One important question to ask is, doing the kind of arithmetic that you shown what is the error that you are interested? Is it the average error or the worst case error? Because they will be quite different (most of the time orders of magnitude apart).

In this regard there is also suggestion to use

I hope find easy method to find error for any equation (as the last one in the earlier attached pdf) caused by the input parameters inaccuracy (a, b and c that case).
Maybe if the octave somehow can estimate itself what is maximum error for example in the below equation:
(c-a)/(b-a) ~ (c-a)/(b-a) +/- max_error,
but it depends on the parameters a,b,c magnitude also and a,b,c could be also
complex numbers and the case is changed again.
FPACC.xls (144.5 KB)
The excel table shows that the equation for min/max cases is changed by the variables magnitudes.
How to do the error-handling for the function, if most of the case error is ~result x 3 x eps,
but some cases error is >result x 1,000 x eps?
Change the function if possible?
The actual question(s) is if I should use:

Case A:
c-a>b-a => c>b

Case B:

for higher accuracy. Considering that the division may increase the errors, the latter could be better. When a,b,c are complex numbers (on same line) it may add problem also to the question.

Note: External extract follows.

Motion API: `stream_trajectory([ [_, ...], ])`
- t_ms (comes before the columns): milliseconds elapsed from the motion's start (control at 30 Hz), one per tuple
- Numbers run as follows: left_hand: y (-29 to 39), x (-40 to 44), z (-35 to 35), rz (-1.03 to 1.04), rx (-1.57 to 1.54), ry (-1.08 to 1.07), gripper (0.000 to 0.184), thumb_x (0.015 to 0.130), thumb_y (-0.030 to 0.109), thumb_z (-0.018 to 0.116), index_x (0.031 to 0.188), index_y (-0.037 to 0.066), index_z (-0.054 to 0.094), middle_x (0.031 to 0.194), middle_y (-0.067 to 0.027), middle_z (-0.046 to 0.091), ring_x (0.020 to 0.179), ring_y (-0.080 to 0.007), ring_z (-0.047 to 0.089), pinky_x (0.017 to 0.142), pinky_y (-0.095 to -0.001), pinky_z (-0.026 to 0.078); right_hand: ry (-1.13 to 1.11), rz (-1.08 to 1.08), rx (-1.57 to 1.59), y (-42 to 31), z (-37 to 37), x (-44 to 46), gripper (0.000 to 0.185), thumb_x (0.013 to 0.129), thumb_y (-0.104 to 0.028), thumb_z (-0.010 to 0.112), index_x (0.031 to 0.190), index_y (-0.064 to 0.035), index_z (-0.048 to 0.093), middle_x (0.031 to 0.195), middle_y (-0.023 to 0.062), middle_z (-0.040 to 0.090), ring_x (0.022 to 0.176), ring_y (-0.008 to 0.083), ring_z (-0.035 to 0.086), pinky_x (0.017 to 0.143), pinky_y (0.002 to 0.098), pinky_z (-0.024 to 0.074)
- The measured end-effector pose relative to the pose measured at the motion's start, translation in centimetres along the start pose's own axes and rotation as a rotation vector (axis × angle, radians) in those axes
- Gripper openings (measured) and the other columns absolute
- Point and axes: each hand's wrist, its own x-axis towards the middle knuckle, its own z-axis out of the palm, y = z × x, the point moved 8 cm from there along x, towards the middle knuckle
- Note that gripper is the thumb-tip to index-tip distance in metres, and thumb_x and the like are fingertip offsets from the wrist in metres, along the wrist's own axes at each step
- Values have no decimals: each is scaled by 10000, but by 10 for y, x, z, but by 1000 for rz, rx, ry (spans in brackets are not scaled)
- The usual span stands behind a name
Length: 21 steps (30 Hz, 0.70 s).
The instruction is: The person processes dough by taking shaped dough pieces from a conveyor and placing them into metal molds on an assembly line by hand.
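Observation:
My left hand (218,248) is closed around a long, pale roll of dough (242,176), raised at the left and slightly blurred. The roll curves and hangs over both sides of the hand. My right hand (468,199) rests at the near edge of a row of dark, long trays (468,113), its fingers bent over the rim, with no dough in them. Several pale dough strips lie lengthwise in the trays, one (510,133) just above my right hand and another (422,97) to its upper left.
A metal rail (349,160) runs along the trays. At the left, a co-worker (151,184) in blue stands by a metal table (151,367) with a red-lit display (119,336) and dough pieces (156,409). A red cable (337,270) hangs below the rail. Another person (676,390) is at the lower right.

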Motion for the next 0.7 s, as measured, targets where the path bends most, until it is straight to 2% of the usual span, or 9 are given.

octave:1> v=[-1-1i; 0+0i; 1+1i]
v =
  -1 - 1i
   0 + 0i
   1 + 1i
octave:2> issorted(v)
ans = 0

I think they are sorted (from smaller to bigger), but complex number case it doesn’t work like this (a=-1-1i, b=0, c=1+1i).

There is mistake here as it should be:
dividing into 2 cases:
Case A: (b-a>0 or a>b)
Case B: (b-a<0 or a>b)
And it should work with
except when it complex numbers it could not work.
Real numbers case it works:

octave:1> issorted([-1 0 1],"either")
ans = 1
octave:2> issorted([1 0 -1],"either")
ans = 1

I’m trying to find out what is best way to extend this into complex numbers that are 3 numbers on same line (at any angle in the complex plane).

Calculations for accuracies:
FPACC.pdf (38.5 KB)
Trying to estimate inaccuracy of the (c-a)/(b-a) by octave program:
funcmaxerr.m (886 Bytes)

octave:58> funcmaxerr
epsmax =    1.9569e+11
errmax =  0.0043452
Elapsed time is 9.37262 seconds.
errcase = [](0x1)

But I couldn’t find any difference of results between these two methods, when coordinates are on some “grid”. However I found some cases where the 0<=r<=1 method fails:


It looks possible to get into result that if
2*c/(b-a)*eps>=4 the 0<=r<=1 method will fail.